🤖 AI Summary
This study addresses the frequent disputes in Web3 prediction markets stemming from flawed mechanisms and proposes an efficient decentralized arbitration solution. For the first time, it introduces large language models (LLMs) with web retrieval capabilities into on-chain dispute resolution, leveraging real-world data from Polymarket and the UMA protocol. The work evaluates LLMs’ ability to replicate UMA’s oracle-based voting outcomes and explores their potential to predict contentious events in advance. Experimental results show that while LLMs struggle to reliably anticipate disputes beforehand, they achieve a stable 89.58% agreement rate with UMA’s final rulings in post-hoc adjudication. These findings demonstrate the feasibility and promise of integrating LLMs as decision-support tools in decentralized governance frameworks.
📝 Abstract
Web3 prediction markets, exemplified by Polymarket, have gained prominence for leveraging collective intelligence to forecast a wide range of social, political, and sports events.
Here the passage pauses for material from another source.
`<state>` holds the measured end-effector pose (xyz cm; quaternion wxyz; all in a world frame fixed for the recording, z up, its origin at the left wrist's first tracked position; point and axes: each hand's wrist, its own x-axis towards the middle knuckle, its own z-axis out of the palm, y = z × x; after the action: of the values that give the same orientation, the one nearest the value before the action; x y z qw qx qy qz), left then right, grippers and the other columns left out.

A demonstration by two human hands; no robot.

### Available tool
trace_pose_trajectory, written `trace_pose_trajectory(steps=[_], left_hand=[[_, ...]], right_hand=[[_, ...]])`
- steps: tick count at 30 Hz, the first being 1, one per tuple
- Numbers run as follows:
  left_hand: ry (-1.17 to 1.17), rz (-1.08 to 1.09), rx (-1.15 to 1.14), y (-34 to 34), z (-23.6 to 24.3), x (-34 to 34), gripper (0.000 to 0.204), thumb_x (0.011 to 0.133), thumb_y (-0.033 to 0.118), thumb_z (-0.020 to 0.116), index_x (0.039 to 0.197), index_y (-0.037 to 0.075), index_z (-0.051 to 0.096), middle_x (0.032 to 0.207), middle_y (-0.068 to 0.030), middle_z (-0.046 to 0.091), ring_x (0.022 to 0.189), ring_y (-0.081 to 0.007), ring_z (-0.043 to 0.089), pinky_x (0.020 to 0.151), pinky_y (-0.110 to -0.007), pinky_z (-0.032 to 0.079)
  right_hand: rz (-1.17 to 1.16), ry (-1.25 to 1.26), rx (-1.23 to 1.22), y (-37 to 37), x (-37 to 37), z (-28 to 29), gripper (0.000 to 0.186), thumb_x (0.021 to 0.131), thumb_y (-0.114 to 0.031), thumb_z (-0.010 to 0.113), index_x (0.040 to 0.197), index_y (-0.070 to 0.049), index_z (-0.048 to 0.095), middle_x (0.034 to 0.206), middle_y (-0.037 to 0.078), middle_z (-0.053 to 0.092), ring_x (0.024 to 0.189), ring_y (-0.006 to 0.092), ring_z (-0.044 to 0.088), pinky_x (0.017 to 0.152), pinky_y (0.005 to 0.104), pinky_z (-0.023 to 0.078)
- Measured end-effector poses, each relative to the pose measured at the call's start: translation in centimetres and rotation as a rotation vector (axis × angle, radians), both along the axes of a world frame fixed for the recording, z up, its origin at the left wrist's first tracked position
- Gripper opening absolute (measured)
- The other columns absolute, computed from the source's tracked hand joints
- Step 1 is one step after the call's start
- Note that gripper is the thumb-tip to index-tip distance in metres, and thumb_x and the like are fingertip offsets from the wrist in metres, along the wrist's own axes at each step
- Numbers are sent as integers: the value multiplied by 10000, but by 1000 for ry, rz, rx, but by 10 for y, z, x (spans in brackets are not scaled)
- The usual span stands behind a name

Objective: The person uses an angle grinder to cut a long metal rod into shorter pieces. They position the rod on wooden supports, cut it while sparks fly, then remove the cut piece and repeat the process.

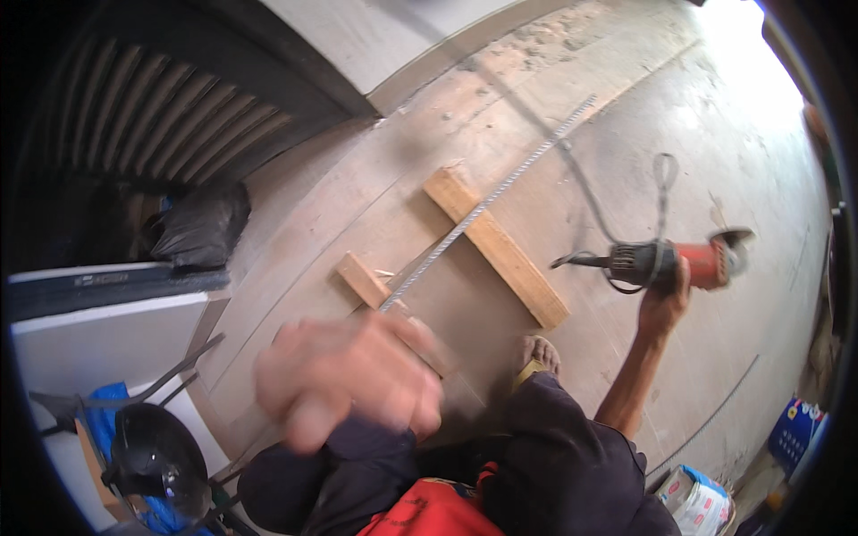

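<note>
"Over the long wooden block, what are you noting?"

"Ribbed steel rebar, slanting across it and running down toward a shorter block. Its near end is disappearing from view around the left hand."

"How far along, would you say?"

"Propping is looking done, by my judgement. No cut is showing along the visible length, so any cutting is probably remaining. The angle grinder is being held off to the right, well apart from the rebar. Whether it is running, I cannot tell."

"And the hands?"

"Right hand is wrapping around the grinder's body, gripping from below in this view, tail end pointing left. Left hand is blurring: fingers are looking loosely bent, but how wide they are opening, I cannot tell. Nothing is plainly showing in its grasp; contact with the rebar is staying unclear."
</note>
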<state>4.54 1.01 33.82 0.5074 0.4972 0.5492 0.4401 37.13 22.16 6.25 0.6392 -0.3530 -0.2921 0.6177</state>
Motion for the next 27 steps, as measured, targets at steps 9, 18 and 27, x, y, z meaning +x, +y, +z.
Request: trace_pose_trajectory(steps=[9,18,27], left_hand=[[-791,-369,542,20,-20,95,233,929,238,575,988,18,621,940,-140,682,908,-248,657,833,-364,498],[-876,-394,556,21,-30,110,284,925,252,586,1046,-5,577,979,-162,667,947,-268,643,862,-372,483],[-891,-387,569,25,-36,110,352,921,266,598,1104,-28,534,1017,-183,651,987,-288,628,892,-380,469]], right_hand=[[-70,-108,-1,-24,27,16,530,956,-175,542,1396,47,346,1361,214,478,1263,298,481,1080,455,381],[65,-109,31,-34,15,20,581,925,-133,571,1418,25,307,1368,219,446,1279,320,458,1081,477,389],[162,-110,41,-41,0,18,637,895,-154,605,1418,38,297,1356,218,447,1281,327,452,1093,476,372]])
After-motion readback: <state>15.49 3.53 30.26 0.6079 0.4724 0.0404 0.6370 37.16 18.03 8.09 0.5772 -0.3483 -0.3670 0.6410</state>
However, among the thousands of prediction market events, consensus disputes still arise due to imperfections in market mechanisms. On Polymarket alone, the trading volume involving disputed events has reached $972,370,804.71, underscoring the critical need for objective and efficient dispute resolution. In this study, we introduce large language models (LLMs) to: (1) evaluate whether web-enabled LLMs can reproduce the decision quality of UMA's on-chain voting process once a dispute has been raised, and (2) predict, based on event rules, which market events are likely to face future disputes before they occur. Our findings show that LLMs are unable to reliably predict which events will become disputed in advance; however, once a dispute is initiated, web-enabled LLMs achieve 89.58% agreement with UMA's final resolutions and demonstrate strong stability.